#### Exercise:
Within the data that follows, set down exactly the lines from the one containing "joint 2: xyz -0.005" through the one containing "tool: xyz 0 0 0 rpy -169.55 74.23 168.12", both ends included.
Source data below:
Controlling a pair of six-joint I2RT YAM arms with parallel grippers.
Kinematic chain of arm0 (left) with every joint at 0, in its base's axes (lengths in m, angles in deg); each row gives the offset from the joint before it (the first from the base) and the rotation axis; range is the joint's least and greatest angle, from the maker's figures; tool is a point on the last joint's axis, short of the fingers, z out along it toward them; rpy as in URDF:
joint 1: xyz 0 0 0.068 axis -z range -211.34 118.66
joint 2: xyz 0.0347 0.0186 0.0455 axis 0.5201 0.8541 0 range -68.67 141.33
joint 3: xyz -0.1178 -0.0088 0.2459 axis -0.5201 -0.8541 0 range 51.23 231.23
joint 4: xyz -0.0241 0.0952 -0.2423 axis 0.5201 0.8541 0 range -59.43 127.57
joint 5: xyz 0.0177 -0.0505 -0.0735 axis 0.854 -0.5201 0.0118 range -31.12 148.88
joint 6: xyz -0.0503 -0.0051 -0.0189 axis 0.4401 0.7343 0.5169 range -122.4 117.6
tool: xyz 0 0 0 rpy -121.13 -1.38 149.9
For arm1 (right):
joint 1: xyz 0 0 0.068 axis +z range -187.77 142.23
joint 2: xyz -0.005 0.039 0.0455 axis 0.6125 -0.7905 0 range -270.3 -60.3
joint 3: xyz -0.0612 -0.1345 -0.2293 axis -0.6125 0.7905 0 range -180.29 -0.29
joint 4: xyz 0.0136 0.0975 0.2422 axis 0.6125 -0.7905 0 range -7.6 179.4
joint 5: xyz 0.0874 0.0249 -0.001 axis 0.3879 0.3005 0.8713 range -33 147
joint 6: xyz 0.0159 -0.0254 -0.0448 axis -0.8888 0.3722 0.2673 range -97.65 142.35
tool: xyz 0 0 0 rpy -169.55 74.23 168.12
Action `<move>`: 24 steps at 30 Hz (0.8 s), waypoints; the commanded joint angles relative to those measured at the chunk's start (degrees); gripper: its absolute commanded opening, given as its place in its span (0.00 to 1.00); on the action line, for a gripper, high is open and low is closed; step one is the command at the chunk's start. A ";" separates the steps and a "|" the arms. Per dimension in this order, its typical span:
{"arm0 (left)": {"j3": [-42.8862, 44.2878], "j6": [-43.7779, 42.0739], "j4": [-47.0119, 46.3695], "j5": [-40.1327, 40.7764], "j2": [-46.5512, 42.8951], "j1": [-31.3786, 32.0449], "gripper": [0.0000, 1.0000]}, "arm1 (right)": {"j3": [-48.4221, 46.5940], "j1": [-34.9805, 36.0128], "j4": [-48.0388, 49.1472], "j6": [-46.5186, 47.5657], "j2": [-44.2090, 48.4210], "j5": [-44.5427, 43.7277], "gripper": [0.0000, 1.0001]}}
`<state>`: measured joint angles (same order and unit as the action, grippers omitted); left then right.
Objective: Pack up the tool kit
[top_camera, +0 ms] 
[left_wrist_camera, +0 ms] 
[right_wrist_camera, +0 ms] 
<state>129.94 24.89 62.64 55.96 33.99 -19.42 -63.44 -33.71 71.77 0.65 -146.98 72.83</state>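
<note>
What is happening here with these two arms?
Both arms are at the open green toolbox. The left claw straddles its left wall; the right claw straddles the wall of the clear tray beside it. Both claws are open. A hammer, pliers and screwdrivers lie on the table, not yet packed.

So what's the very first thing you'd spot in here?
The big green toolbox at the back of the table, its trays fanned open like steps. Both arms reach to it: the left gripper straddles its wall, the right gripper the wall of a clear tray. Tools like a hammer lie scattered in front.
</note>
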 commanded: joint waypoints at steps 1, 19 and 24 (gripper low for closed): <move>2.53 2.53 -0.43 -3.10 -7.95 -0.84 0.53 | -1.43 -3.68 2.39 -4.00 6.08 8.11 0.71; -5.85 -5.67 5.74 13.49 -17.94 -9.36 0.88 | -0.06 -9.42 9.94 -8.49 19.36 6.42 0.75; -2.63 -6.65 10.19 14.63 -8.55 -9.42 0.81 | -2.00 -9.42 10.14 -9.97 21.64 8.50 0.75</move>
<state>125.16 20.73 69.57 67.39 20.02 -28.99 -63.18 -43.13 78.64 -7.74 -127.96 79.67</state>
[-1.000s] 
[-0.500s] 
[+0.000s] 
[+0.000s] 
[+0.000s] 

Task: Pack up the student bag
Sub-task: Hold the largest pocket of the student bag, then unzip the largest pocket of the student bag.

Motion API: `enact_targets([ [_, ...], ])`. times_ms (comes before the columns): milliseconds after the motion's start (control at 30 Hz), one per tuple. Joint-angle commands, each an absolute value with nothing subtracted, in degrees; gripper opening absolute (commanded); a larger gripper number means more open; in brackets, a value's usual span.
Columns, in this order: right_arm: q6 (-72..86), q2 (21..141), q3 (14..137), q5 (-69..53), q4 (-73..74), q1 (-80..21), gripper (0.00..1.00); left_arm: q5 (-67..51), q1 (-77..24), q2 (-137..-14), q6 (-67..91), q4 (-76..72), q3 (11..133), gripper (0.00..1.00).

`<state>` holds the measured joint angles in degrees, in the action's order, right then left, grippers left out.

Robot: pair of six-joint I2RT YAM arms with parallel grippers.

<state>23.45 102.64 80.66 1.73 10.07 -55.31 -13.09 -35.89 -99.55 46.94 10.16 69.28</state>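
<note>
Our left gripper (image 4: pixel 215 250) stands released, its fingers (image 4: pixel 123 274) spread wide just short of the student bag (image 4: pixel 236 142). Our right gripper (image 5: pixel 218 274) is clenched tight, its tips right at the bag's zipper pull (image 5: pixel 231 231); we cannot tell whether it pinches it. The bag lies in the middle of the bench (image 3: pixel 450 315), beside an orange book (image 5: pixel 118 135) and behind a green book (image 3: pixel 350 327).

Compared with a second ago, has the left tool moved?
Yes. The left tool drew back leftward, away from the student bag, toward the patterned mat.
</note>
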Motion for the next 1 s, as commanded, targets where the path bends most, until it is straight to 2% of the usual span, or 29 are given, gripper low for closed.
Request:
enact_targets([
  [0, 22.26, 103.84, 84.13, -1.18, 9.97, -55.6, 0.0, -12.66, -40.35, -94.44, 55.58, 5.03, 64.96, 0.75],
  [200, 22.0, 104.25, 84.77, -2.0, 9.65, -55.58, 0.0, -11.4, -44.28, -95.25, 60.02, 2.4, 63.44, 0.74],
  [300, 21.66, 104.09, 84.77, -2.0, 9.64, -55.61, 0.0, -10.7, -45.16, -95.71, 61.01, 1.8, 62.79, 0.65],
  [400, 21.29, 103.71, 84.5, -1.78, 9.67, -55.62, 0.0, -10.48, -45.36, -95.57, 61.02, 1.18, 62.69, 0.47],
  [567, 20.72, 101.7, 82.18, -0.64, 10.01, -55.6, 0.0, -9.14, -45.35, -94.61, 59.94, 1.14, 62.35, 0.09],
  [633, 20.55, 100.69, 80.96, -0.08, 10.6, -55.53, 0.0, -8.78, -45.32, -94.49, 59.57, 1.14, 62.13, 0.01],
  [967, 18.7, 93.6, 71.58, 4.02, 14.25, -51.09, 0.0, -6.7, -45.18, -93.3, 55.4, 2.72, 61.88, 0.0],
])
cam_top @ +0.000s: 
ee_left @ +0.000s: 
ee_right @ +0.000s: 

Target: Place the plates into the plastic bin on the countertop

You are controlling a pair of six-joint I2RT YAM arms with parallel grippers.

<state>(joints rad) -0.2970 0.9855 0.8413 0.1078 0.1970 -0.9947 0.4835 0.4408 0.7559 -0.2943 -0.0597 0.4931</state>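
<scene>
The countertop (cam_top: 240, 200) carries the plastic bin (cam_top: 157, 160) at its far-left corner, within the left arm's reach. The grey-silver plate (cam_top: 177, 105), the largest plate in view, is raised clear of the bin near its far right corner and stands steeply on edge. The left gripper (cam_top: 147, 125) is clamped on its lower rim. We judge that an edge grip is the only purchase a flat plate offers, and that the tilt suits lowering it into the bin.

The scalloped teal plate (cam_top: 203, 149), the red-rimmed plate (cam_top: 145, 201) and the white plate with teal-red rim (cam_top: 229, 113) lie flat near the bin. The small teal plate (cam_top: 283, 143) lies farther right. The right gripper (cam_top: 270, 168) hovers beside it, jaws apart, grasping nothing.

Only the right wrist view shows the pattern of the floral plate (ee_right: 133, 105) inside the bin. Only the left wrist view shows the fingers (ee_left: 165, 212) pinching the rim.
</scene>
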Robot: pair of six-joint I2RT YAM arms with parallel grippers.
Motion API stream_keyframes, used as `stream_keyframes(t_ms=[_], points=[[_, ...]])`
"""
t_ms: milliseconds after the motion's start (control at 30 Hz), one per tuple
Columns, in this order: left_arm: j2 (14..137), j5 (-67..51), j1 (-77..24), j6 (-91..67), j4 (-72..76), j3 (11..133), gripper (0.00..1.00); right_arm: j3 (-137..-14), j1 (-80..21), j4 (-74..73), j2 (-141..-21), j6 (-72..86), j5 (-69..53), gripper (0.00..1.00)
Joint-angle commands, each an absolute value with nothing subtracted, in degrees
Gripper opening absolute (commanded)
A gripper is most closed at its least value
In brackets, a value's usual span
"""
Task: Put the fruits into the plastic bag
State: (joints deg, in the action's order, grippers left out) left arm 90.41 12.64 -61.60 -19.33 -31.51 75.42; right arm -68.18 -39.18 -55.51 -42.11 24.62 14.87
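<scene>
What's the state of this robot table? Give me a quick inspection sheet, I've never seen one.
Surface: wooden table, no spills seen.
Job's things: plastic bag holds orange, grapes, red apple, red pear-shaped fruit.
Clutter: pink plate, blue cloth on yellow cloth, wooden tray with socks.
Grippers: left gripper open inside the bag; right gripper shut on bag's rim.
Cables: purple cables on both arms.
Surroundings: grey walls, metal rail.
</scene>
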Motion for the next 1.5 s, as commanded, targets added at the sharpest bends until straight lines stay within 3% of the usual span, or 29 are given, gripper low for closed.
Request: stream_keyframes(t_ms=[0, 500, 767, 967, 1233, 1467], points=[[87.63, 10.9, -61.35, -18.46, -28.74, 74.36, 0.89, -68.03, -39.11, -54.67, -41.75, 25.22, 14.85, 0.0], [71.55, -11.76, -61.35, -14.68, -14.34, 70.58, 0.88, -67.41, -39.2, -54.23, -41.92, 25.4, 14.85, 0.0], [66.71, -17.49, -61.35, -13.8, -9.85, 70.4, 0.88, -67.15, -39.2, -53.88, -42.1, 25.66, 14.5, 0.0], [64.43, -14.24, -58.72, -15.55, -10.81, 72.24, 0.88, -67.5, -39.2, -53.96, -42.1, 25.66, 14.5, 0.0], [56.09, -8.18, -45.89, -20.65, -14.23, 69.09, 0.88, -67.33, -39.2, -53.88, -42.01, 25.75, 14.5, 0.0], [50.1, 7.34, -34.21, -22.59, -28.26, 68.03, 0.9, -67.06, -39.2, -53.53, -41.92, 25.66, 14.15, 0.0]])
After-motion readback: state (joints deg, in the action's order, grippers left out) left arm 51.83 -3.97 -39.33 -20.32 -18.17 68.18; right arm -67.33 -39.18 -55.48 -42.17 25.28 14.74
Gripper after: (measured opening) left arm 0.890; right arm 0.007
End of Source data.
#### Result:
joint 2: xyz -0.005 0.039 0.0455 axis 0.6125 -0.7905 0 range -270.3 -60.3
joint 3: xyz -0.0612 -0.1345 -0.2293 axis -0.6125 0.7905 0 range -180.29 -0.29
joint 4: xyz 0.0136 0.0975 0.2422 axis 0.6125 -0.7905 0 range -7.6 179.4
joint 5: xyz 0.0874 0.0249 -0.001 axis 0.3879 0.3005 0.8713 range -33 147
joint 6: xyz 0.0159 -0.0254 -0.0448 axis -0.8888 0.3722 0.2673 range -97.65 142.35
tool: xyz 0 0 0 rpy -169.55 74.23 168.12

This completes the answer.